For heterologous expression of NqrA_1–377, the plasmid pET-15b-NqrA_1–377 was transformed into E. coli Tuner (DE3) cells (Novagen). Expression cultures for NqrA_1–377 were grown in shaking culture in baffled flasks at 37°C in DYT supplemented with 50 mM Na₂HPO₄, 0.2% glucose, 100 µg ml⁻¹ ampicillin until an OD_600 nm of 0.8 was reached. Expression was induced by the addition of 1 mM IPTG and the culture was further incubated for 5 h at 30°C. Cells were harvested by centrifugation for 15 min at 8000g. Typically, 10 g wet weight cells were suspended in 20 ml of ice-cold 50 mM sodium phosphate, 300 mM NaCl pH 8.0, supplemented with approximately 2 mg DNAse I, 5 mM MgCl₂ and EDTA-free cOmplete protease inhibitor (Roche). The cells were lysed by two passages through a French pressure cell at 137 MPa. Cell debris was removed by centrifugation for 1 h at 30 000g and 4°C. All subsequent chromatographic steps were carried out at 4°C on an FPLC system (GE Healthcare). The supernatant was diluted twofold with 50 mM sodium phosphate, 300 mM NaCl, 5% glycerol, 30 mM imidazole pH 8.0 and loaded onto an Ni Sepharose Fast Flow column (10 × 120 mm) equilibrated in the same buffer.

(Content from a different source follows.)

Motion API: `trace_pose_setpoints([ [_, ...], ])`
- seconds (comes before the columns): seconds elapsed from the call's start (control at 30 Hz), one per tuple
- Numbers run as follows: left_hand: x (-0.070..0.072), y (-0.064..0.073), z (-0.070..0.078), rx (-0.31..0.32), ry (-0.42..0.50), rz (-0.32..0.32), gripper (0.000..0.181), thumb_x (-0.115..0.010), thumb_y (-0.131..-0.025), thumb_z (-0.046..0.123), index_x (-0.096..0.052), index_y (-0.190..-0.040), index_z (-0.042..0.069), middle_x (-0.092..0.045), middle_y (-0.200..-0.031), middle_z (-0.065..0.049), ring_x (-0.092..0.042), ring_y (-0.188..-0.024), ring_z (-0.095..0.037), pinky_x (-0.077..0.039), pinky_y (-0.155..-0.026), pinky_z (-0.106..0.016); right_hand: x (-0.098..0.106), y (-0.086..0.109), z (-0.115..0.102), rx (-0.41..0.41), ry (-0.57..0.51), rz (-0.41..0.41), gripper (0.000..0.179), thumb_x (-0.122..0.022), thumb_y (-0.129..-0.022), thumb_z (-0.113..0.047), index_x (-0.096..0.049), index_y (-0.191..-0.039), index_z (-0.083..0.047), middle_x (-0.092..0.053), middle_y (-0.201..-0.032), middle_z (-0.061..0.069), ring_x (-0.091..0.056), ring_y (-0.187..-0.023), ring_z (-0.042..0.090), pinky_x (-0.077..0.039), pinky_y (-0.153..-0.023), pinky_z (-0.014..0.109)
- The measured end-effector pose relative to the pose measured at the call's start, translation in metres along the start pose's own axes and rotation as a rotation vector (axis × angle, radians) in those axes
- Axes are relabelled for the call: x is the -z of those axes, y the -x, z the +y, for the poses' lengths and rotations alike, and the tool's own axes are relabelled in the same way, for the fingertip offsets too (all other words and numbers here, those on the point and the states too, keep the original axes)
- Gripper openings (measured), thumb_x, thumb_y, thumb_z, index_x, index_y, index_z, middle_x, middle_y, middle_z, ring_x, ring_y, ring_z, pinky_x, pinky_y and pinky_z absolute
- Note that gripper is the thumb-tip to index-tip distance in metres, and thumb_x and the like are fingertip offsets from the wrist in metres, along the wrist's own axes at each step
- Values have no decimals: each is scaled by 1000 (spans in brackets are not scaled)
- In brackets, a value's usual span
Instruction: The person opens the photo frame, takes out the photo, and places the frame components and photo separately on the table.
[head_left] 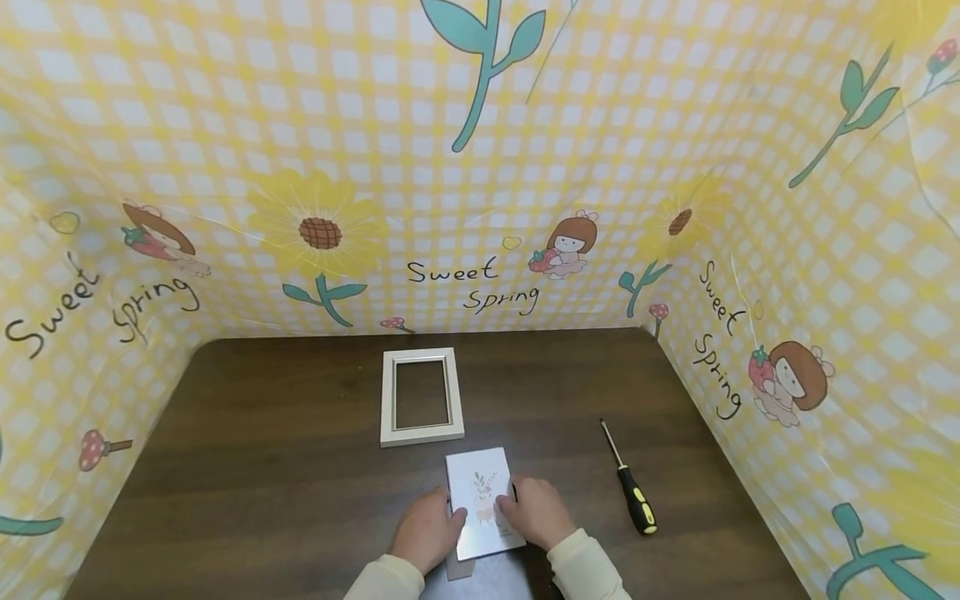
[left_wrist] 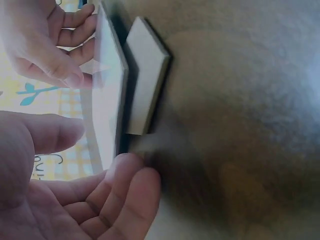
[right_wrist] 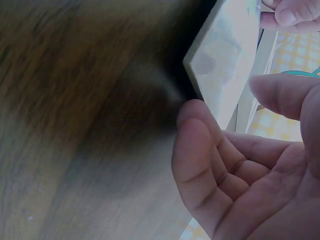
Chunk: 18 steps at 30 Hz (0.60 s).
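Near the front of the table I hold a photo frame backing board faced with a white card that shows a printed plant. My left hand grips its left edge, with the thumb by the card's face and the fingers curled at the edge. On the opposite edge, my right hand grips the board with its thumb over the card. A flat stand leg sticks out behind the board in the left wrist view. The white picture frame lies beyond the board, and the table shows through its opening.
A screwdriver with a black and yellow handle lies to the right on the dark wooden table. Yellow checked cloth rises along the table's back and both sides.
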<state>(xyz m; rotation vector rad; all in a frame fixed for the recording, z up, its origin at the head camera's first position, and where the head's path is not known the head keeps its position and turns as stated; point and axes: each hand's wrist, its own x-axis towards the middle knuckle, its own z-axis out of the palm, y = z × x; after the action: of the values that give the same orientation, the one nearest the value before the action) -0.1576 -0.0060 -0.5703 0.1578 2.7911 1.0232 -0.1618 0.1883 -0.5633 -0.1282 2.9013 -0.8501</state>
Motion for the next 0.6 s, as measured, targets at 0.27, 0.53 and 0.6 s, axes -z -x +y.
trace_pose_setpoints([
  [0.27, 3, 4, 9, -1, -64, 25, 30, -69, -91, 24, -68, -99, -5, -67, -85, -16, -66, -83, -37, -51, -74, -52, 1, 4, -3, 0, 10, 30, 15, -67, -93, -17, -61, -81, -11, -59, -70, 0, -50, -60, 14, -45, -55, 34],
  [0.53, 7, 4, 16, -53, -32, 74, 48, -70, -92, 23, -61, -124, -11, -68, -100, -21, -66, -96, -40, -50, -86, -54, 13, 2, -6, 52, 1, 133, 9, -65, -93, -12, -63, -87, -6, -62, -72, 7, -55, -62, 19, -46, -56, 36],
  [0.6, 9, 2, 16, -84, 12, 83, 56, -70, -92, 19, -53, -135, -12, -67, -92, -15, -66, -84, -33, -52, -77, -50, 18, 1, -7, 57, -47, 152, 19, -64, -93, -9, -67, -109, 1, -67, -80, 13, -56, -63, 19, -48, -57, 36],
])
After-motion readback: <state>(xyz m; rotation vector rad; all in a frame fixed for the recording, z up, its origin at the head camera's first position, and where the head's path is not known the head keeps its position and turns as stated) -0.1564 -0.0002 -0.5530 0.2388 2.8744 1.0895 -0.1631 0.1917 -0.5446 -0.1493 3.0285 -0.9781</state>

The column was washed with the same buffer until the absorption at 280 nm reached the baseline level and the bound protein was eluted with 50 mM sodium phosphate, 300 mM NaCl, 5% glycerol, 250 mM imidazole pH 8.0. For cleavage of the His₆ tag 0.5 U thrombin per milligram of NqrA and 2 mM CaCl₂ were added, followed by incubation at room temperature for 16 h. Uncleaved protein and the His₆ tag were removed by passing the sample over an Ni Sepharose Fast Flow column. Prior to anion exchange on a SOURCE 15Q column (10 × 90 mm), the sample was concentrated by ultrafiltration (30 kDa cutoff, Merck Millipore), diluted fivefold with 10 mM HEPES–NaOH, 5% glycerol pH 8.0 and loaded onto the column equilibrated in the same buffer. Bound protein was eluted in a linear gradient to 10 mM HEPES–NaOH, 5% glycerol, 300 mM NaCl pH 8.0. Fractions containing NqrA_1–377 were combined and loaded onto a Superdex 75 (16/60) column (GE Healthcare) equilibrated in 10 mM HEPES–NaOH, 5% glycerol, 300 mM NaCl pH 8.0 and eluted in the same buffer. The pure protein was concentrated by ultrafiltration (30 kDa cutoff, Merck Millipore) to 15 mg ml⁻¹ and aliquots were flash-frozen in liquid nitrogen and stored at −80°C.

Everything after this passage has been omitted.